A CELC element responds to a magnetic field applied parallel to the plane of the CELC element and perpendicular to the CELC gap complement. When a voltage is applied to the liquid crystal of the metamaterial scattering unit cell, the magnetic field component of the guided wave induces magnetic excitation of the CELC, resulting in the generation of electromagnetic waves of the same frequency as the guided wave.

The phase of the electromagnetic wave produced by a single CELC can be selected by the position of the CELC on the guided wave vector. Each cell produces a wave in phase with the guided wave parallel to the CELC. Since the CELC is smaller than the wavelength, the output wave has the same phase as the guided wave as it passes under the CELC.

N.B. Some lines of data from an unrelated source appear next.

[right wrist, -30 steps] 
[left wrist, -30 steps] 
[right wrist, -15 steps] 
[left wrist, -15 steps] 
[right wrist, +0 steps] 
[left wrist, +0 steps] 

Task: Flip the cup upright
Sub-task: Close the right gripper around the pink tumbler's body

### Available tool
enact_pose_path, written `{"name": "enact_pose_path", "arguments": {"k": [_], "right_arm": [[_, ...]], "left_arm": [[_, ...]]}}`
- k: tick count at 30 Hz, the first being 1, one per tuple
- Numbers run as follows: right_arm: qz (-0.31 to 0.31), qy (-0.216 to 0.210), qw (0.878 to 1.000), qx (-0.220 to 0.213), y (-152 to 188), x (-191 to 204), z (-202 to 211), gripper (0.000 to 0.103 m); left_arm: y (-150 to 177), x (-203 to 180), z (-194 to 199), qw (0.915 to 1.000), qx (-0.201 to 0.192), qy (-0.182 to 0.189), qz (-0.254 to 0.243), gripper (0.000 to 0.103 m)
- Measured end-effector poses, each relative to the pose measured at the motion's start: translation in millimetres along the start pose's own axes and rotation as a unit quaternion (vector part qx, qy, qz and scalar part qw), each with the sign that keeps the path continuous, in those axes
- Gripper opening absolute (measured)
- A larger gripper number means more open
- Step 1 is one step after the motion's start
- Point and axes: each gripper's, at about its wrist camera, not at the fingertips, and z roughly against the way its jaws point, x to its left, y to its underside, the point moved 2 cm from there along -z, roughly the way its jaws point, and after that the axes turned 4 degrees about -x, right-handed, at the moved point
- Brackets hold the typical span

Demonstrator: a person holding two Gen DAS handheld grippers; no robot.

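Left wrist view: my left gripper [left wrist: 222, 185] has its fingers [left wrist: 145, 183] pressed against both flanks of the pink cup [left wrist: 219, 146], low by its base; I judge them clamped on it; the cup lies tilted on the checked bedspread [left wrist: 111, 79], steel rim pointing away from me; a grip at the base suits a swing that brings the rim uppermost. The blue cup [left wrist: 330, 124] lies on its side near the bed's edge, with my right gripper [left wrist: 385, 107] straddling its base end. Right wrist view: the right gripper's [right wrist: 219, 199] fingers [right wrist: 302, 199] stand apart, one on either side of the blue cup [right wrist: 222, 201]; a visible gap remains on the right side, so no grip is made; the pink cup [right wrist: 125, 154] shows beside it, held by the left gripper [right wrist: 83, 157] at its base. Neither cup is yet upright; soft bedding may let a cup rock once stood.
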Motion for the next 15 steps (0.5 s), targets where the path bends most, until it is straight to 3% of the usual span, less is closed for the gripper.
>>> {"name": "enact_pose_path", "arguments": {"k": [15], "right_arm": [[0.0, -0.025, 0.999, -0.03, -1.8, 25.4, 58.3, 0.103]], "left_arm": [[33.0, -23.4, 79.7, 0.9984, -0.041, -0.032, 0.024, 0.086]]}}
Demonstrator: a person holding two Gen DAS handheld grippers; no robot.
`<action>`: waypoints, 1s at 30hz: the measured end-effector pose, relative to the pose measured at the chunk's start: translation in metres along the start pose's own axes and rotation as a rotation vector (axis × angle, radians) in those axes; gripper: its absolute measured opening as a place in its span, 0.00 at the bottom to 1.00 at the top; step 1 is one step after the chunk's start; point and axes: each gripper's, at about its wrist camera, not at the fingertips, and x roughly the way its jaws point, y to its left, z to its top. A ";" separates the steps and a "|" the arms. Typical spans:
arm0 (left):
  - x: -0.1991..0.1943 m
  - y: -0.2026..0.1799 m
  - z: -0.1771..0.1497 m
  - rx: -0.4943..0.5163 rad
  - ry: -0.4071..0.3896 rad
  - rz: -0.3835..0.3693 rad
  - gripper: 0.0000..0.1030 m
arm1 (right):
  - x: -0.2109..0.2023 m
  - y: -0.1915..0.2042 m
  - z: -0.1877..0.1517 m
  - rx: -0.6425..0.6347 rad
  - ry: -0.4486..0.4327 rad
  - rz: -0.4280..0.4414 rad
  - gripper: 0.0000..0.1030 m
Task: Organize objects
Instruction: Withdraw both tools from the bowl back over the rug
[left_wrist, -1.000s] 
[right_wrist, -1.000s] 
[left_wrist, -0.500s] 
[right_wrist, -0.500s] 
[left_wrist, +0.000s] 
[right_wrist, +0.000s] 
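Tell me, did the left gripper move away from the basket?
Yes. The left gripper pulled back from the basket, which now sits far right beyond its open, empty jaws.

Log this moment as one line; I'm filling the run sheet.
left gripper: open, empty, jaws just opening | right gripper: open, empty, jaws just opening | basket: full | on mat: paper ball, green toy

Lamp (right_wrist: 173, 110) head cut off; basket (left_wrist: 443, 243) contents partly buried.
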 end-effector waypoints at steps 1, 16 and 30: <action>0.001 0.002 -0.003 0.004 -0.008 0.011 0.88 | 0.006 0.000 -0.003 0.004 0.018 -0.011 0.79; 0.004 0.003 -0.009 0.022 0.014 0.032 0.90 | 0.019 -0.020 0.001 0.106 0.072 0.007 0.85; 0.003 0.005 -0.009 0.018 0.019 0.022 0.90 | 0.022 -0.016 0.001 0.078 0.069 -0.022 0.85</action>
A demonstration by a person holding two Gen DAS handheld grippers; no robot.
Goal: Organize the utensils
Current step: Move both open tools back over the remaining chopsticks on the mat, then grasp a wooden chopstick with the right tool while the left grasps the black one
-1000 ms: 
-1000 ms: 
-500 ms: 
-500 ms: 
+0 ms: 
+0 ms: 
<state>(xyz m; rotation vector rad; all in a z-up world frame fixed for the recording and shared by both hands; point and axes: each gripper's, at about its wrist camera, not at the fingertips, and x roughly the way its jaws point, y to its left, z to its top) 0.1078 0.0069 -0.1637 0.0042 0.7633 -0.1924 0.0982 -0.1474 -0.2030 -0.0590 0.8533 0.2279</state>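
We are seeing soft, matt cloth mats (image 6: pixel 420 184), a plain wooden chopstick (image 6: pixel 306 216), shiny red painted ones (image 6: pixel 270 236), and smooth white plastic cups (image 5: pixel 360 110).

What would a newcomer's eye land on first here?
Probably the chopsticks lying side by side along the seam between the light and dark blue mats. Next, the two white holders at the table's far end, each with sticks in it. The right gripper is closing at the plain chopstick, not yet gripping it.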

In one embodiment, the cylindrical feed geometry of this antenna system allows the CELC elements to be positioned at a forty-five degree (45°) angle to the wave vector in the feed. The position of this element allows control of the polarization of the free-space waves generated from or received by the element. In one embodiment, the CELCs are arranged with an element spacing less than the free-space wavelength of the antenna's operating frequency. For example, if there are four scattering elements per wavelength, the elements for a 30 GHz transmit antenna would be approximately 2.5 mm (ie, 1/4 of the 10 mm free-space wavelength of 30 GHz).

In one embodiment, CELC is implemented with a patch antenna that includes a co-located patch over a slot and a liquid crystal between the slot and the patch. In this regard, metamaterial antennas behave like slot (scattering) waveguides. For slot waveguides, the phase of the output wave depends on the position of the slot relative to the guided wave.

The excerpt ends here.